### [Work order]
Emit a verbatim copy of the lines below from the line with "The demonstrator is" through the line with "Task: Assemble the", excluding pictures and everything outside that range.
(Beginning of Supplied records)
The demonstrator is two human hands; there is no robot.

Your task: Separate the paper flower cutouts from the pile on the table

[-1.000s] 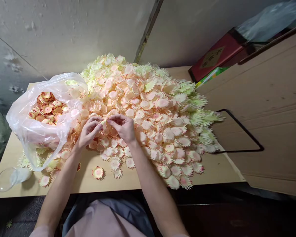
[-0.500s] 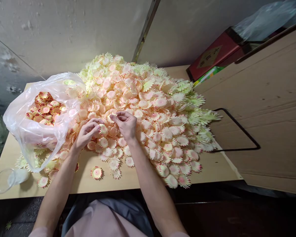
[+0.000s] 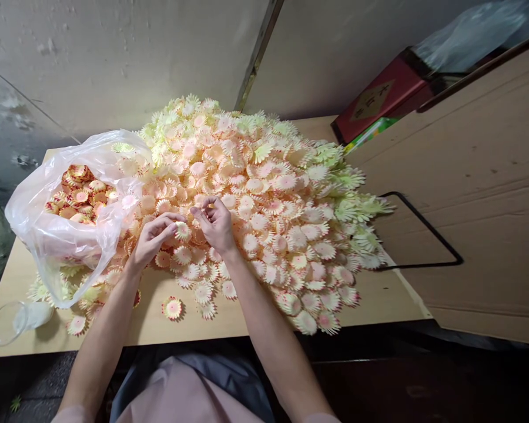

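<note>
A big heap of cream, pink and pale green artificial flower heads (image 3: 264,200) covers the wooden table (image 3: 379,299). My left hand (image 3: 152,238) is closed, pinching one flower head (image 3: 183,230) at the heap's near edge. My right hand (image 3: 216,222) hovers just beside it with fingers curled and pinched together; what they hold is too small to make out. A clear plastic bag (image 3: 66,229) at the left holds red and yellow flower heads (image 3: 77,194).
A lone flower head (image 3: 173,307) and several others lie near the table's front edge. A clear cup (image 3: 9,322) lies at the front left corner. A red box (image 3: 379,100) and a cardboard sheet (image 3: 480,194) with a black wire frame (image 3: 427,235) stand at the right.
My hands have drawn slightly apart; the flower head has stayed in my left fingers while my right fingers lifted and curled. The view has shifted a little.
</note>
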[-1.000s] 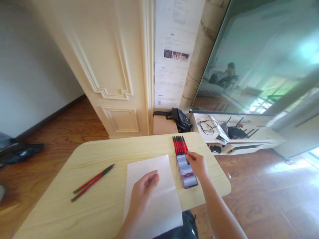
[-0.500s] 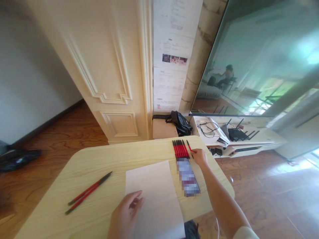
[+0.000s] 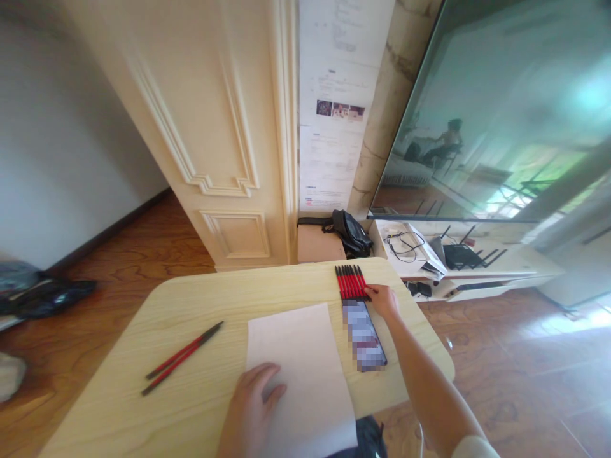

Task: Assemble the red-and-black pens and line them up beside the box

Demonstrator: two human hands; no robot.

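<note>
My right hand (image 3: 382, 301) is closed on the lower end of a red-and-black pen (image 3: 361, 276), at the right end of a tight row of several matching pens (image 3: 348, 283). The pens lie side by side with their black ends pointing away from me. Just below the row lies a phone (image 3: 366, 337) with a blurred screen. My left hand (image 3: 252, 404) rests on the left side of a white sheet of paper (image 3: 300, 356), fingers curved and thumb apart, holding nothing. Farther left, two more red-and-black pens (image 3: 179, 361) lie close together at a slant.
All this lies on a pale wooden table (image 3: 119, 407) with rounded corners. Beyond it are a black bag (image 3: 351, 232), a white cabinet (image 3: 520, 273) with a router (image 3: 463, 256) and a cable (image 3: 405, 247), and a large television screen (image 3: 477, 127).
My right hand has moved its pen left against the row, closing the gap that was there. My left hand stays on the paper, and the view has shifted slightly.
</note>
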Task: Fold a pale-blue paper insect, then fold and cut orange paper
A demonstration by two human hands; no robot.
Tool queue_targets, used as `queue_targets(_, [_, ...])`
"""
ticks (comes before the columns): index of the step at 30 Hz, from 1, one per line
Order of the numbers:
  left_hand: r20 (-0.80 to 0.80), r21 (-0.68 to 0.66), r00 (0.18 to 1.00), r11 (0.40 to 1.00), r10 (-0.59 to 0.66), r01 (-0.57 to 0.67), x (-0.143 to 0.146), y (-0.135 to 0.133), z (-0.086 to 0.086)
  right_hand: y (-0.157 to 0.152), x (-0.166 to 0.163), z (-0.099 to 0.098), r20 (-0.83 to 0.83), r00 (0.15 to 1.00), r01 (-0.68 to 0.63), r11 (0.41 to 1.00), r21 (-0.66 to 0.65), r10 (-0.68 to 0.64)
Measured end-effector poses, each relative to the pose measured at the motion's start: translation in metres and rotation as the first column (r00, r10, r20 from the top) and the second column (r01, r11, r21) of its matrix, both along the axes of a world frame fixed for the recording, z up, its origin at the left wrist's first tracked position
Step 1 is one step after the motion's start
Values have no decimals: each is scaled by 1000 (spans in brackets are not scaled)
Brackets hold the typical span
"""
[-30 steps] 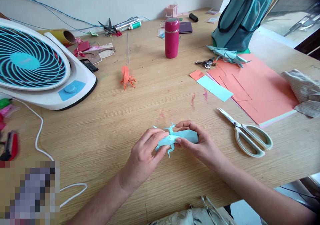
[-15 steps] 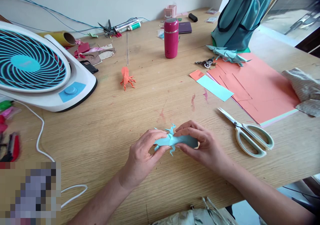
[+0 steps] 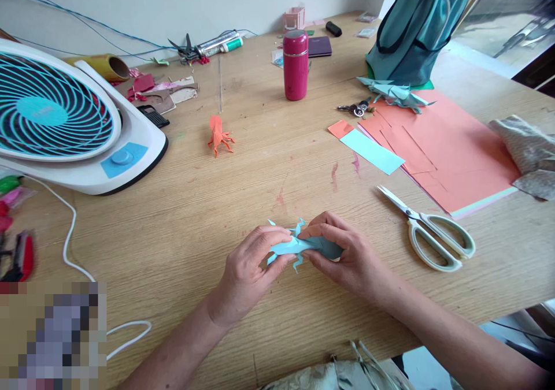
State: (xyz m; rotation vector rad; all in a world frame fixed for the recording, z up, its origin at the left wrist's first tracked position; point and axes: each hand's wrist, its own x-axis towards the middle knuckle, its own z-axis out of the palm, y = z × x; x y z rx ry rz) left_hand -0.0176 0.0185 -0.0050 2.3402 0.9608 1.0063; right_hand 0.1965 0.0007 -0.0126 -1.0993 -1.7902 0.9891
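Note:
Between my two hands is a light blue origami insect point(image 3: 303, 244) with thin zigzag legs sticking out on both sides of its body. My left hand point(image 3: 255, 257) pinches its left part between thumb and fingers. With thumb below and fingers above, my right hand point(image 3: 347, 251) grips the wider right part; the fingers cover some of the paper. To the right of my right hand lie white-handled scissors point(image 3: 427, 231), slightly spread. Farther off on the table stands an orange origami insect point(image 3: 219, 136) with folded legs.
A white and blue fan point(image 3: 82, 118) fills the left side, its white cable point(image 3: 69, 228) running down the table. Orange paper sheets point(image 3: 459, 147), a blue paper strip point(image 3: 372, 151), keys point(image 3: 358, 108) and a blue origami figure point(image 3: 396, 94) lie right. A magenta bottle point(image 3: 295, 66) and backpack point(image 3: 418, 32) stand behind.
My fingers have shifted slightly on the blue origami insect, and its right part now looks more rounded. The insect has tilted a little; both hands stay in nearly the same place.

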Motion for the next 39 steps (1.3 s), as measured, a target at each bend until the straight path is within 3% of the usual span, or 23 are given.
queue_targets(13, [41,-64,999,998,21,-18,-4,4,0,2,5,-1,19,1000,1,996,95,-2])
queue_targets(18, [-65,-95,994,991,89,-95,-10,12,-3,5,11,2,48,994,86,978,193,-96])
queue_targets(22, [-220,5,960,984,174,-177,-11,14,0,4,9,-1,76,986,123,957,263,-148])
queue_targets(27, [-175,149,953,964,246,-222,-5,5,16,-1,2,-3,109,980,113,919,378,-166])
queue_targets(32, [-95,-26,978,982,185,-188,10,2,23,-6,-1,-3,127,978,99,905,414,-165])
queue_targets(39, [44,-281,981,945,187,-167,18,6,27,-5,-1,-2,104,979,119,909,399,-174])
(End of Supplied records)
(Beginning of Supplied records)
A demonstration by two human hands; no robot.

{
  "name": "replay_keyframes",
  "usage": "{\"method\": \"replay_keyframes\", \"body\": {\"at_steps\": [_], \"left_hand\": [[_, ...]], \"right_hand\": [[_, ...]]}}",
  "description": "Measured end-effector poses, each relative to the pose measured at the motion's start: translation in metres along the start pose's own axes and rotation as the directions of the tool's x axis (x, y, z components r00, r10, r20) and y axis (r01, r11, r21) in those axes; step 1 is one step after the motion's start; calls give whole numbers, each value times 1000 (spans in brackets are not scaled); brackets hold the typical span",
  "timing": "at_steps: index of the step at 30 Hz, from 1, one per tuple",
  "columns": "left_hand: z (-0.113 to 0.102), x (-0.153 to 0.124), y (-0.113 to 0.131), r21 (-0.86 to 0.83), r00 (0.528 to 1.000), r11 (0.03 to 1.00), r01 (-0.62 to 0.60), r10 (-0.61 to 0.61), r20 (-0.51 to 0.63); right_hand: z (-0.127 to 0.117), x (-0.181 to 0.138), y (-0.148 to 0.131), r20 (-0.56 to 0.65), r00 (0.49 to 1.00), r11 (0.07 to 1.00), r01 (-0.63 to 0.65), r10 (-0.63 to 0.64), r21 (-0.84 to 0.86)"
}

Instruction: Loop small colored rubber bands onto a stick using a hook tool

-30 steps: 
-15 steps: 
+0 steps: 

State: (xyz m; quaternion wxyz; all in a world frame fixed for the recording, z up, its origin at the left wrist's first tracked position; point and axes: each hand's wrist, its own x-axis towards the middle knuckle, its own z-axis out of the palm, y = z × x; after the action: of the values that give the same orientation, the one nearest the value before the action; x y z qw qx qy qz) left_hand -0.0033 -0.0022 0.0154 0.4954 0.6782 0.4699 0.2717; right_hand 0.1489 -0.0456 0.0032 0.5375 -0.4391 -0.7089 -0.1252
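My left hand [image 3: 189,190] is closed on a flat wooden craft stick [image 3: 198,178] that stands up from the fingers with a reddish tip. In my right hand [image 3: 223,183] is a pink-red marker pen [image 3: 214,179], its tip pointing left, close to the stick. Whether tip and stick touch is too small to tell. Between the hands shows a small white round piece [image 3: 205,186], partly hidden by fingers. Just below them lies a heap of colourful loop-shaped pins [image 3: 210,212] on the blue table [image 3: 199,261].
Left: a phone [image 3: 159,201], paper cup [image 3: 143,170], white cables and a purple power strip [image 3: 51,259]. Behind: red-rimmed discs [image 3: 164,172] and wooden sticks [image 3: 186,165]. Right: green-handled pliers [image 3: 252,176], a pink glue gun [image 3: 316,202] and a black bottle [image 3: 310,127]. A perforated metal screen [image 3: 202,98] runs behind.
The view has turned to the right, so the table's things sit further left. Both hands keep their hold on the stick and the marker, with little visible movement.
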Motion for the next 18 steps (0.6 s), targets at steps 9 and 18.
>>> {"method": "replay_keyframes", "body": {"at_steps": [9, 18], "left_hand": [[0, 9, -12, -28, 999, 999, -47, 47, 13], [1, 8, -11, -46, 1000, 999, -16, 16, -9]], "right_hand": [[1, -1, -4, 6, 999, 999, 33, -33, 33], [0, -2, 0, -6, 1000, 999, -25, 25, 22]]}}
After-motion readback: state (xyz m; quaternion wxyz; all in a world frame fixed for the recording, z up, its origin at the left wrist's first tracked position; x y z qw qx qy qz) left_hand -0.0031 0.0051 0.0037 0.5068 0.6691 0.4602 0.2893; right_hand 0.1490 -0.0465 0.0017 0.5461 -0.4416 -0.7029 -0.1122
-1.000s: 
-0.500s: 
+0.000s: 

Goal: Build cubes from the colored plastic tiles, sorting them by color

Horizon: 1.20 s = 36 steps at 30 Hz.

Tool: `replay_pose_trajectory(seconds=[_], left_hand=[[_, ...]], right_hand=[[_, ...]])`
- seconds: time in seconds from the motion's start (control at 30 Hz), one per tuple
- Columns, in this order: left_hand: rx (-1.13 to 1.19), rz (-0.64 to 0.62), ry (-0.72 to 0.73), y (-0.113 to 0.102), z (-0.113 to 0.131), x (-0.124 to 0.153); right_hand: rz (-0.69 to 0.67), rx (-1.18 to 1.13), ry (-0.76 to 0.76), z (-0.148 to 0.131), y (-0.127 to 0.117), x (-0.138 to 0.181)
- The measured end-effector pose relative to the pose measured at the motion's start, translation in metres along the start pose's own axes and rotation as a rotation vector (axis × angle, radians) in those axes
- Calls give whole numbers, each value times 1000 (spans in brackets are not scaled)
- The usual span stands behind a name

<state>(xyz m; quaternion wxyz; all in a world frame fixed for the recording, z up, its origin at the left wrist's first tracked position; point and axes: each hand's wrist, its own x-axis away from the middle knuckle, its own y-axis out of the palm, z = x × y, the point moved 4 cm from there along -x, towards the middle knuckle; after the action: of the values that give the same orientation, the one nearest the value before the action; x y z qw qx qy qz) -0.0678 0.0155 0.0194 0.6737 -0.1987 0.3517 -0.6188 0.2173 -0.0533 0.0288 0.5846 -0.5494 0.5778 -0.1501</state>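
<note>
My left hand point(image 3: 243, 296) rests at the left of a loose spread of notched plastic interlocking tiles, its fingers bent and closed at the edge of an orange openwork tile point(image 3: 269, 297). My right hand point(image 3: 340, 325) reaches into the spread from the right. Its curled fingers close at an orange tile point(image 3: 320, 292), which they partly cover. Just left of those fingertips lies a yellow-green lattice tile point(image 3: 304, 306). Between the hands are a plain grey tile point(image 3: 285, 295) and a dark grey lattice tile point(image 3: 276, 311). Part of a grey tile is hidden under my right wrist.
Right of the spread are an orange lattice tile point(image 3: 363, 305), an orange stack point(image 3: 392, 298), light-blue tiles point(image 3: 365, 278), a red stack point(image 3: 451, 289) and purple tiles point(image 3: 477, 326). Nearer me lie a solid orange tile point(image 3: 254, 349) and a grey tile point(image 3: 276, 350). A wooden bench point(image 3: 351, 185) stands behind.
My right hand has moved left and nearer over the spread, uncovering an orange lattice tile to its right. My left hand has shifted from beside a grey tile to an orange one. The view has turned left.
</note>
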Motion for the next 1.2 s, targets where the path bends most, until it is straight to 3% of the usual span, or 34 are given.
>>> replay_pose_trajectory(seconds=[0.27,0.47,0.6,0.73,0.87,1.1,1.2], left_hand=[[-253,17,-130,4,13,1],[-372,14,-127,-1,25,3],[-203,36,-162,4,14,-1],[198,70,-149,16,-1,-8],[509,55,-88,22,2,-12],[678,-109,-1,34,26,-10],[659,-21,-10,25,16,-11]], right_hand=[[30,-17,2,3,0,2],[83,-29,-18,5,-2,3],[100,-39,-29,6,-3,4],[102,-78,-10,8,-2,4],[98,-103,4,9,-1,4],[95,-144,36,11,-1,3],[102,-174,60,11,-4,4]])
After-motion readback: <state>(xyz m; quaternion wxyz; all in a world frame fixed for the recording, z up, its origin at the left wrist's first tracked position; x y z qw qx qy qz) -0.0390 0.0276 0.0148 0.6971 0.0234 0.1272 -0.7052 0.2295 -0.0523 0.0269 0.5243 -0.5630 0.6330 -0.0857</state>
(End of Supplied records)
### [Output for this exercise]
The demonstrator is two human hands; there is no robot.

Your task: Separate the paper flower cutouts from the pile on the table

[-1.000s] 
[-0.500s] 
[+0.000s] 

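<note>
A big heap of cream, pink and pale green artificial flower heads (image 3: 264,200) covers the wooden table (image 3: 379,299). My left hand (image 3: 152,238) is closed, pinching one flower head (image 3: 183,230) at the heap's near edge. My right hand (image 3: 216,222) hovers just beside it with fingers curled and pinched together; what they hold is too small to make out. A clear plastic bag (image 3: 66,229) at the left holds red and yellow flower heads (image 3: 77,194).
A lone flower head (image 3: 173,307) and several others lie near the table's front edge. A clear cup (image 3: 9,322) lies at the front left corner. A red box (image 3: 379,100) and a cardboard sheet (image 3: 480,194) with a black wire frame (image 3: 427,235) stand at the right.
My hands have drawn slightly apart; the flower head has stayed in my left fingers while my right fingers lifted and curled. The view has shifted a little.
</note>
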[-1.000s] 
[-0.500s] 
[+0.000s] 

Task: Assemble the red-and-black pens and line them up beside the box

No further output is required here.